# Data shown
***
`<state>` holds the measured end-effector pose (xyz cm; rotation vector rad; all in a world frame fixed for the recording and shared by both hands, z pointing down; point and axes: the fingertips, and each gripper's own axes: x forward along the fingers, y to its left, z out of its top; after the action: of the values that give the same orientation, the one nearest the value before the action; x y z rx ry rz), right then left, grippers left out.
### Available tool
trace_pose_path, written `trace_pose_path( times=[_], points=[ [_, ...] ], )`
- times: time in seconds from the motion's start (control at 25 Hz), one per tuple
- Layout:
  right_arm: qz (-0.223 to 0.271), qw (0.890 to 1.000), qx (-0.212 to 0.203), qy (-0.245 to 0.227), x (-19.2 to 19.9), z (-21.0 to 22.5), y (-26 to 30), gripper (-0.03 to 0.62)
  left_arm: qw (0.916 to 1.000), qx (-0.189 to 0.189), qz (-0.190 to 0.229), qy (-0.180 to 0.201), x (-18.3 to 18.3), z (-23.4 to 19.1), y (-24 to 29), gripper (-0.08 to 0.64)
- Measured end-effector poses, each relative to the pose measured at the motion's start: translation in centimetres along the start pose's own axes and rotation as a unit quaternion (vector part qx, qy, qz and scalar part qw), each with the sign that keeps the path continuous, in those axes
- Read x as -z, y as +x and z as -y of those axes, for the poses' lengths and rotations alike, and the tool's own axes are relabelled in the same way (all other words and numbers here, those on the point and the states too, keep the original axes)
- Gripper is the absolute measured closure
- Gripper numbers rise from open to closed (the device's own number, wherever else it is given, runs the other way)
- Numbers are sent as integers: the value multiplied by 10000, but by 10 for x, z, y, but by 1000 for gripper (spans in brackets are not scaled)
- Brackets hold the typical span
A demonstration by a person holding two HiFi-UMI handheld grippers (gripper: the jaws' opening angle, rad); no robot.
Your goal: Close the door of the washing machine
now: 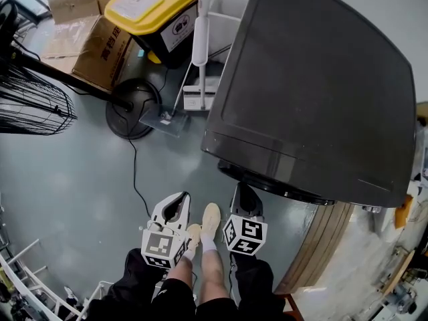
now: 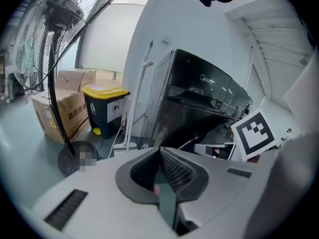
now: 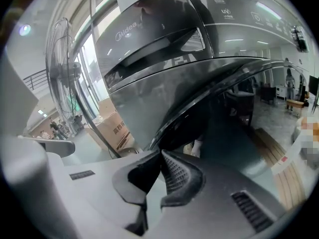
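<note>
The dark grey washing machine fills the upper right of the head view. Its round door lies along the machine's front; I cannot tell whether it is latched. My right gripper is shut on nothing, its tip right at the left end of the door. In the right gripper view the shut jaws point at the door's dark glass and shiny rim. My left gripper hangs over the floor, left of the machine and apart from it. Its jaws are shut and hold nothing.
The person's feet stand between the grippers. A fan's base and a cable lie on the floor to the left. A white mop, a yellow-lidded bin and cardboard boxes stand behind. A wooden board lies at the right.
</note>
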<state>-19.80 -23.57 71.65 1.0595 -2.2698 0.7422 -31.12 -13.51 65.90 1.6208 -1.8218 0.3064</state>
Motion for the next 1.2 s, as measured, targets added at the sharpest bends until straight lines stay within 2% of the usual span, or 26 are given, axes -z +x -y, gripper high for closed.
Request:
trace_pose_path(
  times=[0.24, 0.48, 0.72, 0.92, 1.2],
  points=[
    [99, 9998, -82, -126, -1, -8, -5, 575, 10000, 38, 41, 56, 1, 1, -7, 532],
    [342, 9978, -340, -450, -19, -28, -55, 575, 9989, 234, 252, 313, -28, 25, -36, 532],
    [844, 9936, -451, -593, -73, -46, -119, 575, 9954, 402, 637, 585, -82, 53, -82, 532],
    [1393, 9865, -450, -731, -133, -61, -198, 575, 9897, 593, 1026, 798, -132, 88, -138, 532],
    [2107, 9728, -339, -901, -194, -81, -320, 577, 9749, 861, 1583, 1303, -190, 142, -236, 532]
  ],
)
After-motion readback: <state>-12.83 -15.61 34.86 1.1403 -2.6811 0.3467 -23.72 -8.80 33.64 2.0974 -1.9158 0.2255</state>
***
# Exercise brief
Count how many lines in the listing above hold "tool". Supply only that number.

# Task answer
2